Financial Irregularities: Multiple Whistleblowers Sound Alarm
The financial reporting problems go far beyond normal corporate accounting disputes:
SEC Whistleblower Complaints:
- 2021 complaint alleging Tesla “improperly categorized repairs and had poor control over internal systems used to capture data that later rolled up to financial reports”
- Lukasz Krupski’s “Tesla Files”: 18,000 internal documents detailing alleged securities law violations
- Martin Tripp’s evidence: $150 million in waste and scrap costs allegedly hidden from investors
Sales Number Manipulation:
- 40% discrepancy between Tesla’s reported sales figures and actual vehicle registrations in some periods
- Fake pre-orders: Multiple Cybertruck customers report being charged for orders they never placed
- Canadian government investigation: Tesla claimed 8,653 EV incentive sales in 72 hours, with one store allegedly processing 2,558 sales in a single day
The SEC’s Response:
The Securities and Exchange Commission assigned just one person to review one portion of the 2021 whistleblower complaint, then closed the investigation without interviewing the whistleblowers or reviewing the 18,000 supporting documents they offered to provide.
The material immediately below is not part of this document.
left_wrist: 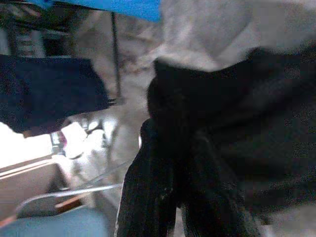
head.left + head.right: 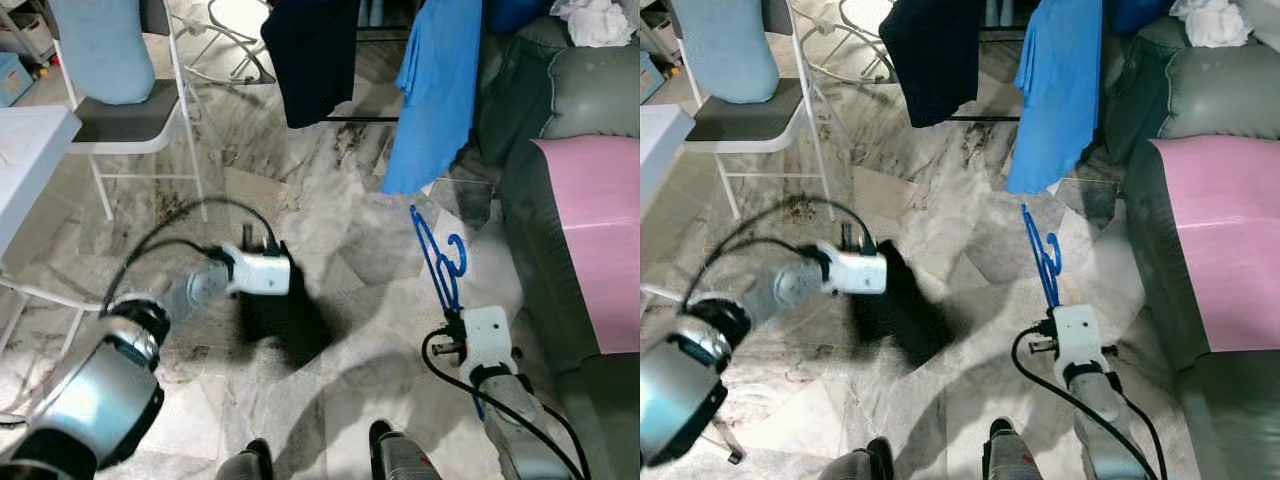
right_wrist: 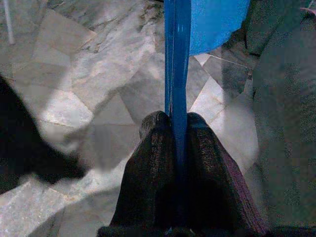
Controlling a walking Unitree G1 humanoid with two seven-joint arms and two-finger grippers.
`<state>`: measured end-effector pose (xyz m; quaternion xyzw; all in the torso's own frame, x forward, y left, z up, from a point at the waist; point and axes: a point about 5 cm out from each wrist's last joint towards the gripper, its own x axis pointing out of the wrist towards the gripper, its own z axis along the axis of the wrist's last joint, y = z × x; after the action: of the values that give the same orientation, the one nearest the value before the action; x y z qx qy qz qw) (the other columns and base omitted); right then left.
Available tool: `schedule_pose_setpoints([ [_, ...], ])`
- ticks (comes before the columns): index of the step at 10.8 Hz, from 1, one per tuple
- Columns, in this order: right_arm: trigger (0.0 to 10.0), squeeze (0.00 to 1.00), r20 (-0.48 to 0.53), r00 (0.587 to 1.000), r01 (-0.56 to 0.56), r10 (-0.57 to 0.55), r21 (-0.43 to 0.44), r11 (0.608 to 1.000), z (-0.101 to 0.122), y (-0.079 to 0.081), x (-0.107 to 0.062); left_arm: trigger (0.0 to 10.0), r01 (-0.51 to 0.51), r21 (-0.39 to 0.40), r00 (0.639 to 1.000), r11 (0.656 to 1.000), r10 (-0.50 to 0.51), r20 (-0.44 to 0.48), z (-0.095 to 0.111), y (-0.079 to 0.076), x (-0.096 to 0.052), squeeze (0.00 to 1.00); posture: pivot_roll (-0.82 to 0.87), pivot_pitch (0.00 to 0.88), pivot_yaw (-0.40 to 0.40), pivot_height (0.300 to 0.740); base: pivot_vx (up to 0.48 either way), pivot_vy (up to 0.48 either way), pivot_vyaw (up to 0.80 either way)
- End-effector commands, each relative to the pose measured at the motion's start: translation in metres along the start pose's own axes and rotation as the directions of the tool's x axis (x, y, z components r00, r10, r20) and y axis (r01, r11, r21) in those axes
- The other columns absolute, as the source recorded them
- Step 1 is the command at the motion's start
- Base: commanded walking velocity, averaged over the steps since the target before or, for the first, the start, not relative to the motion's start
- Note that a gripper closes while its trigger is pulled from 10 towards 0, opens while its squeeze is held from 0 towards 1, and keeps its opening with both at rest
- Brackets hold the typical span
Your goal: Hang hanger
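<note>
A blue plastic hanger (image 2: 437, 262) stands upright over the marble floor, its hook pointing away from me. My right gripper (image 3: 177, 129) is shut on the hanger's lower end, and the blue bar runs up between its two black fingers (image 3: 148, 163). My left gripper (image 2: 283, 292) is held low over the floor at centre left, shut on a black garment (image 2: 288, 325) that droops from it. In the left wrist view the black garment (image 1: 237, 123) wraps round the dark fingers (image 1: 158, 187). The hanger and the garment are apart, about an arm's width between them.
A dark navy garment (image 2: 310, 55) and a blue shirt (image 2: 435, 90) hang from a rack ahead. A grey-green sofa (image 2: 565, 100) with a pink cloth (image 2: 600, 230) stands at the right. At the left are a white folding chair (image 2: 125, 125) and a white table (image 2: 25, 150).
</note>
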<state>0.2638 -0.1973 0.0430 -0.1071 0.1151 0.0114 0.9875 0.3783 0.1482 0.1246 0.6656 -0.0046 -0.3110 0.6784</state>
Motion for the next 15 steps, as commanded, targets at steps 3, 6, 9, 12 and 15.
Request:
schedule_pose_setpoints([
  [3,10.0,0.0,0.017,0.997,-0.071,0.071,0.032,0.997,0.007,0.01,-0.001,10.0,-0.092,0.121,0.996,0.988,0.092,0.006,-0.003,0.014,-0.002,0.0,-0.23,0.258,0.106,0.74,0.0,0.0,0.0],
  [6,10.0,0.0,0.117,0.926,-0.366,0.359,0.044,0.929,0.036,0.018,-0.014,10.0,-0.14,0.202,0.99,0.969,0.133,0.048,0.003,0.018,0.0,0.0,-0.23,0.265,0.111,0.74,0.0,0.0,0.0],
  [9,10.0,0.0,0.093,0.86,-0.505,0.502,0.004,0.863,0.047,0.002,-0.037,10.0,-0.208,0.162,0.976,0.965,0.215,-0.029,-0.005,0.025,-0.001,0.0,-0.25,0.271,0.115,0.74,0.0,0.0,0.0],
  [12,10.0,0.0,0.023,0.808,-0.589,0.588,0.039,0.807,0.038,-0.004,-0.058,10.0,-0.205,0.074,0.977,0.976,0.209,-0.046,-0.002,0.025,0.001,0.0,-0.25,0.272,0.114,0.74,0.0,0.0,0.0],
  [15,10.0,0.0,-0.025,0.773,-0.632,0.634,0.062,0.772,0.032,-0.003,-0.066,10.0,-0.267,0.048,0.964,0.963,0.265,0.031,0.009,0.036,0.003,0.0,-0.26,0.272,0.116,0.74,0.0,0.0,0.0],
])
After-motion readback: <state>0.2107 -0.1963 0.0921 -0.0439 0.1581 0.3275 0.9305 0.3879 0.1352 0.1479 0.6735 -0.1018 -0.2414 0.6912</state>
The Enron Parallel: Why Tesla’s Collapse Will Be Worse
Like Enron, Tesla’s massive valuation is built on promises rather than profits:
The Valuation Disconnect:
- 200+ price-to-earnings ratio while earnings decline for consecutive quarters
- Stock price based on promises of robotaxis, humanoid robots, and energy storage—none of which generate meaningful revenue
- 1.6% of S&P 500 weighting means Tesla’s collapse will drag down millions of 401(k) accounts
The Key Differences from Enron:
- Tesla has actual body count: Real people are dying while the company covers up safety failures
- Much larger market impact: Tesla’s market cap and index presence dwarf Enron’s influence
- Retail investor exposure: Unlike Enron’s institutional investor base, Tesla is heavily held by individual investors and pension funds
The Coming Reckoning: Why Investors Must Exit Now
As Fred Lambert points out, some investors already get it, why the Elon Musk and Peter Thiel fraud scheme is fraud:
Tesla could fall 90% tomorrow, and I wouldn’t buy a share, because it’s just crazy overvalued Palantir, I wouldn’t buy a share—crazy overvalued.
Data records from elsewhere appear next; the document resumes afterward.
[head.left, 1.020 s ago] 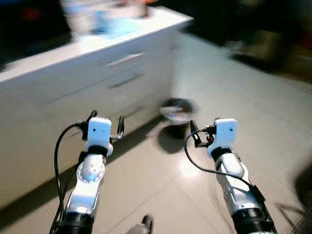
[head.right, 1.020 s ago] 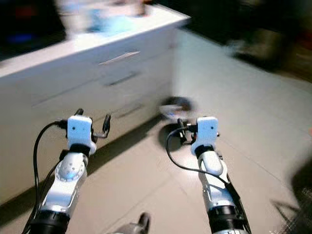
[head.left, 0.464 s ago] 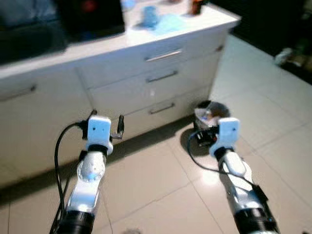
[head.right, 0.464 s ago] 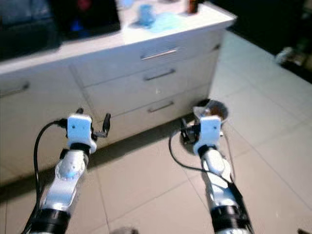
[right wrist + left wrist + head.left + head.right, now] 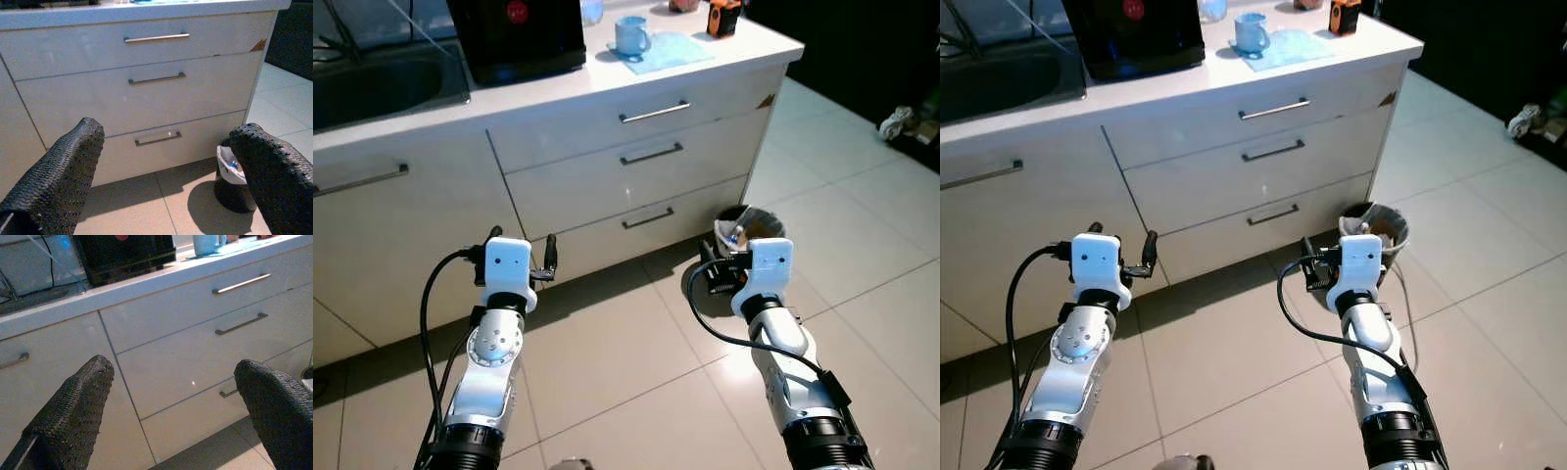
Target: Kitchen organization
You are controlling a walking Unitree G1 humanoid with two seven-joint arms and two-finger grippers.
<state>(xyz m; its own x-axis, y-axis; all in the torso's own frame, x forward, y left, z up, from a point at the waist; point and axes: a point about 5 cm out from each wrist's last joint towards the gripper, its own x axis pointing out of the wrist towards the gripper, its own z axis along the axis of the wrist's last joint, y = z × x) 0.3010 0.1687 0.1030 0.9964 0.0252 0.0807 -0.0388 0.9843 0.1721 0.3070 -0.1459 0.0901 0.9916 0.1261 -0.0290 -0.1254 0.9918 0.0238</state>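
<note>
1. Both sets of jaws are held wide apart and empty: the left gripper (image 5: 166, 411) and the right gripper (image 5: 171, 181) are raised in front of the body, well short of the cabinet, with nothing between the fingers

2. The white cabinet run (image 5: 636, 166) is now seen sharply and square-on, whereas a second ago it was blurred and skewed to one side; this is read as the head camera having swung and settled, not as anything in the kitchen having moved

3. Three stacked drawers are faced, each with a bar handle; the top drawer handle (image 5: 654, 113) lies ahead of the grippers, none of them yet touched

4. A black appliance (image 5: 517, 34) is stood on the worktop (image 5: 724, 61), with a sink (image 5: 382, 88) to its left

5. A small bin (image 5: 749, 230) is stood on the floor tiles just beside the cabinet's right end, near the right gripper

6. The likely things to be tidied are found at the worktop's right end: a blue mug (image 5: 631, 34) resting on a pale blue cloth (image 5: 668, 51), and an orange item (image 5: 723, 18) beyond them

7. The approach is judged nearly finished and the organizing itself not begun; a closer step is probably needed before the worktop can be reached
</note>
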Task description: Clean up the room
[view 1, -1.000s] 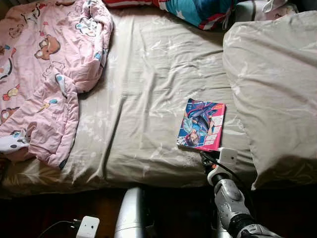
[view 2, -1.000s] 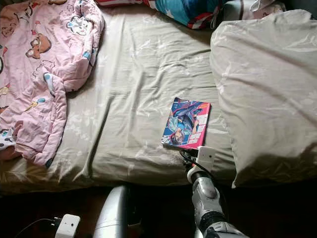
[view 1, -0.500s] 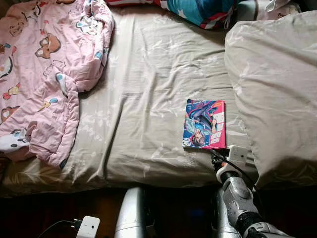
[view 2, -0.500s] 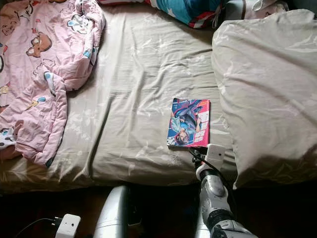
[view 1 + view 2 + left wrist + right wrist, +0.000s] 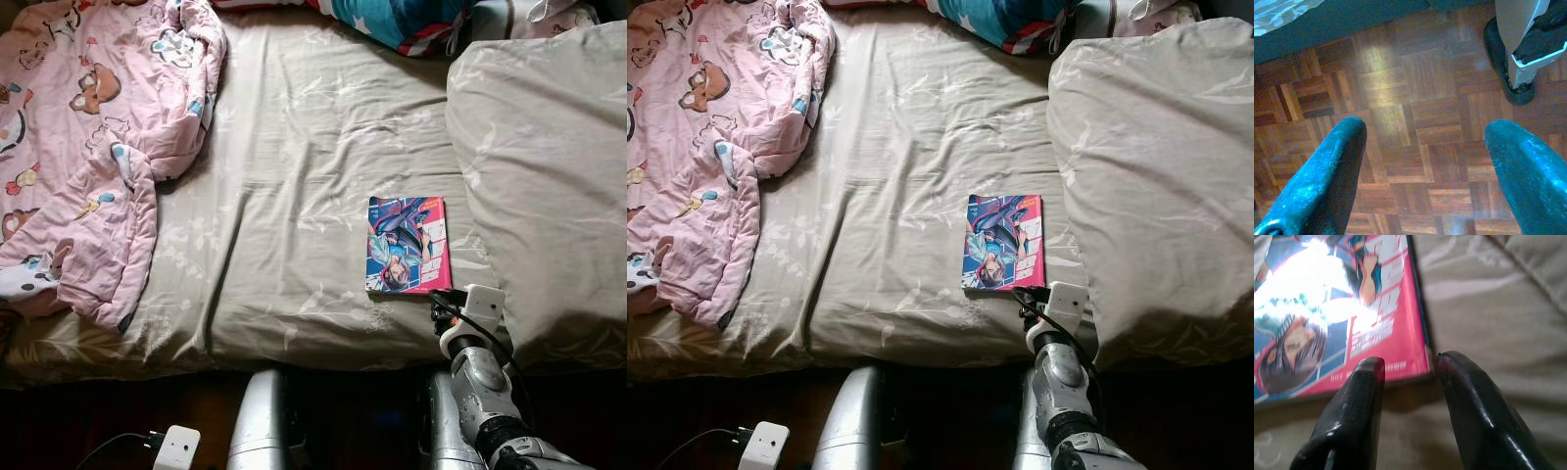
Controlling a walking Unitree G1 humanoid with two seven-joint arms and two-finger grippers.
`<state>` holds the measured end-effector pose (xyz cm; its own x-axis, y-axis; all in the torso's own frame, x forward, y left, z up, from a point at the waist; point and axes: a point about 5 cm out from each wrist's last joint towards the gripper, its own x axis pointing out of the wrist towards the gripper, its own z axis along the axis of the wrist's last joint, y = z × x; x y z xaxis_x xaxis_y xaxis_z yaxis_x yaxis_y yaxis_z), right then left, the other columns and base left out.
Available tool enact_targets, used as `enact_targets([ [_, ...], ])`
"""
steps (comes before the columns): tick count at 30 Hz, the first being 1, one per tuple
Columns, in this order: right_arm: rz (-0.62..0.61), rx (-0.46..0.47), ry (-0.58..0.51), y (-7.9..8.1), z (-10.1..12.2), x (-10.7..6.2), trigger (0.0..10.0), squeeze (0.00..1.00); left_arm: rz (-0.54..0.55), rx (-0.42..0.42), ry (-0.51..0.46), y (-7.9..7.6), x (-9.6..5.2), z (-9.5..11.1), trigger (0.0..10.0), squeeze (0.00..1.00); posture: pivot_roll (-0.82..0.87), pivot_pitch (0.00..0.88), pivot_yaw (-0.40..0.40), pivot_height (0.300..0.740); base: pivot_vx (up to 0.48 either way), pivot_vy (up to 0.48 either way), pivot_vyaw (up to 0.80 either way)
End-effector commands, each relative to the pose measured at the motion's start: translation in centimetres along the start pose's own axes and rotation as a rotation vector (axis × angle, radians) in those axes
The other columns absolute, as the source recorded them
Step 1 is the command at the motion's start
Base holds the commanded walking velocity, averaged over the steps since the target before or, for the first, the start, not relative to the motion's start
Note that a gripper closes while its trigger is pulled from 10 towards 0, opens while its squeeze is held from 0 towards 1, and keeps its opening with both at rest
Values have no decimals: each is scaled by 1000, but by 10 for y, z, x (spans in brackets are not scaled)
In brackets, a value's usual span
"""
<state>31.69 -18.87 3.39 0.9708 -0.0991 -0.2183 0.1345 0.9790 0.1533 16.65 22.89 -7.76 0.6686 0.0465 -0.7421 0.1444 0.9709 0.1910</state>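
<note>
A comic book (image 5: pixel 407 245) with a pink and blue cover lies flat on the beige bed sheet (image 5: pixel 294 196), close to the bed's front edge. My right gripper (image 5: pixel 1409 363) reaches over that edge to the book's near right corner. Its fingers (image 5: pixel 1369 377) stand open by a narrow gap, and the book (image 5: pixel 1327 308) corner lies just past the tips, between them. In the left eye view the right gripper (image 5: pixel 437 300) sits beside a large beige pillow (image 5: pixel 539 176). My left gripper (image 5: pixel 1425 129) hangs wide open over the parquet floor (image 5: pixel 1400 98), holding nothing.
A crumpled pink cartoon blanket (image 5: pixel 88 147) covers the bed's left side. A blue and red cushion (image 5: pixel 402 20) lies at the far edge. A white box with a cable (image 5: pixel 176 448) shows low down by my left arm (image 5: pixel 260 421). My foot (image 5: pixel 1513 68) stands on the floor.
My right gripper has moved to the right along the bed's front edge, to the book's near right corner. The book now lies straighter than before. The view has shifted slightly.
</note>
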Motion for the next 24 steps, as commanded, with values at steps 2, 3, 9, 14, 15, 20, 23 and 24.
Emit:
enact_targets([
  [2, 12, -2, 10, 3, -5, -2, 10000, 0, 2, 17, 55, 4, -6, -16, 10000, 0, 42, 312, 209, 599, 0, 0, 0],
  [3, 15, -8, 6, 3, -4, -2, 10000, 0, 1, 17, 55, 3, -6, -15, 10000, 0, 40, 310, 208, 599, 0, 0, 0],
  [9, 41, -36, -33, 5, -4, -5, 10000, 0, -3, 11, 50, -2, -2, -9, 10000, 0, 15, 279, 184, 599, 0, 0, 0],
  [14, 38, -34, -41, 3, -11, -12, 10000, 0, 1, -4, 43, -5, 0, -5, 10000, 0, -3, 260, 169, 599, 0, 0, 0],
  [15, 37, -34, -40, 2, -13, -13, 10000, 0, 1, -6, 42, -6, 1, -3, 10000, 0, -10, 254, 165, 599, 0, 0, 0],
  [20, 37, -31, -25, 3, -29, -26, 10000, 0, 3, -24, 30, -10, 5, 4, 10000, 0, -34, 221, 144, 599, 0, 0, 0],
  [23, 38, -31, -40, 4, -30, -29, 10000, 0, 9, -37, 27, -12, 6, 7, 10000, 0, -43, 205, 136, 599, 0, 0, 0],
  [24, 43, -34, -56, 6, -29, -29, 10000, 0, 11, -40, 26, -12, 6, 8, 10000, 0, -51, 195, 133, 599, 0, 0, 0],
])
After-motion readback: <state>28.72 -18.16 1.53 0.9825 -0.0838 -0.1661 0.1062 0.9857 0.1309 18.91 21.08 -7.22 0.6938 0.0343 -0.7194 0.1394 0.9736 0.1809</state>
Tesla exhibits every characteristic of a major corporate fraud:
- Systematic safety cover-ups with documented fatalities
- Unprecedented legal counsel flight indicating internal illegality
- Multiple SEC whistleblower complaints with extensive documentation
- Sales manipulation and reporting irregularities
- Product defects the company cannot resolve
- Collapsing demand despite desperate incentives
The Immediate Risks:
- Federal criminal investigations into Full Self-Driving claims
- Potential securities fraud charges based on whistleblower evidence
- Product liability lawsuits from Autopilot deaths
- Market share erosion as competitors deliver superior products
The Systemic Risk:
Tesla’s 1.6% S&P 500 weighting means its collapse will trigger broader market disruption. Index funds holding Tesla will be forced to sell, amplifying any decline and affecting millions of retirement accounts.
The Bottom Line
Tesla is not a car company or a technology company—it’s a stock promotion scheme that has run out of road. The pattern of dead lawyers, dead customers, and dead sales tells the story of a company that prioritizes stock price over human lives.
When Enron collapsed, it was primarily about financial fraud. When Tesla collapses, investigators will find both financial fraud and a trail of preventable deaths that the company systematically covered up to protect its stock price.
Tesla will collapse. The question is only how many more innocent people will be killed by them.
Investors should consider these documented patterns of regulatory violations, safety failures, and executive departures when making investment decisions. Tesla’s unprecedented legal counsel turnover alone represents a level of internal dysfunction rarely seen among major public companies.